Approximately 40% of the world’s population live in coastal regions and three quarters of the world’s large cities are located on the coast. As a result these environments tend to have the greatest concentration of infrastructure, activity, development, and even social awareness. Coastal science and engineering focuses on coastal developments (such as ports and coastal protection structures including breakwaters and groynes) and encompasses activities from surveying, construction and maintenance of coastal structures to integrated management of the coastal zone.
Coastal and nearshore infrastructure will affect oceanic processes and vice versa and engineering programmes require careful and intensive planning to understand the impact on local geology and oceanographic processes. All too often a lack of understanding of these at the planning stage creates conflict between natural process and coastal development. Such developments can be very intrusive on a local marine environment, introducing a variety of engineering challenges, but are becoming more and more necessary as global shipping trade and coastal erosion increases.

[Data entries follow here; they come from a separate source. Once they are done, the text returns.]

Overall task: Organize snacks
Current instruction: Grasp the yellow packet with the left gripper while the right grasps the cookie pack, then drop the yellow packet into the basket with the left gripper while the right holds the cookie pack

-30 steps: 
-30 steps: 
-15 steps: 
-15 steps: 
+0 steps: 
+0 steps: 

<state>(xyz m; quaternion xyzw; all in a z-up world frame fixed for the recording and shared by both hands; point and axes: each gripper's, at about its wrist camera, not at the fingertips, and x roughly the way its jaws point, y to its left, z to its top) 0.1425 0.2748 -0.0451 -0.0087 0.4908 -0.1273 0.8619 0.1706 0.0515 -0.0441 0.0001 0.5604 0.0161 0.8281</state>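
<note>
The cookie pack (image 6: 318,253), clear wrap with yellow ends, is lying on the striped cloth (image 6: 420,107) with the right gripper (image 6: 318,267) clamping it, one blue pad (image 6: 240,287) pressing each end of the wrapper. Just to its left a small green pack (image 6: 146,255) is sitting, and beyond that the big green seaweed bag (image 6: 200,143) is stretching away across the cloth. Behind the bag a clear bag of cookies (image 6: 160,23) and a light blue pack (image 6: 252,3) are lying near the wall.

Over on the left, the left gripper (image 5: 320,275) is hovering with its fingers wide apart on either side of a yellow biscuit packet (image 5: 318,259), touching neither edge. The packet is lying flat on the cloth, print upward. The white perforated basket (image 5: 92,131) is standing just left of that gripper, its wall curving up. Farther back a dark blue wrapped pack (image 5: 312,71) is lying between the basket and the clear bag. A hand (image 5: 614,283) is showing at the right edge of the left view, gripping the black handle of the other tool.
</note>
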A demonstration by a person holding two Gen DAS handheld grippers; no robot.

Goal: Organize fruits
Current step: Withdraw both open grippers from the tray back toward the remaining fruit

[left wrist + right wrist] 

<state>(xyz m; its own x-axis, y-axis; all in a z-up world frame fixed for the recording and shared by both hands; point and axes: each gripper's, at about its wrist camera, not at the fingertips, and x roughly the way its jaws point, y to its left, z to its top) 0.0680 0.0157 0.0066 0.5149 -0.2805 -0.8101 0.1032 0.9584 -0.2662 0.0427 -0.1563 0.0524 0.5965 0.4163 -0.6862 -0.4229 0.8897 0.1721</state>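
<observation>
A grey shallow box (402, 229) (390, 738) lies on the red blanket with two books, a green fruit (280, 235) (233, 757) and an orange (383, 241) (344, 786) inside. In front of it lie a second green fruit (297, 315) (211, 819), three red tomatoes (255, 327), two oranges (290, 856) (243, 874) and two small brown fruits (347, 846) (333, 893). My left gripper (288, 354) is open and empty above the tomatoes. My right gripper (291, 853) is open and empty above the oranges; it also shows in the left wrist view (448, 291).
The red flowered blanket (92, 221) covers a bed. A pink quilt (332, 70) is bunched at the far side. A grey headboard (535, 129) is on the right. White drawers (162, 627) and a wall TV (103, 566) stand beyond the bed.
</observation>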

Additionally in recent years coastal environments have been subject to ever-increasing pressures from climate change including increased storms, coastal inundation and rising sea levels. Similarly, environmental legislation relating to international conservation designations also presents many challenges to coastal engineers.
This Special Interest Group will address priority engineering, science and technology concerns relating to resilience of the natural as well as the built environment, and serve as a forum for disseminating information on the challenges and latest solutions for sustainable management of coastal zones.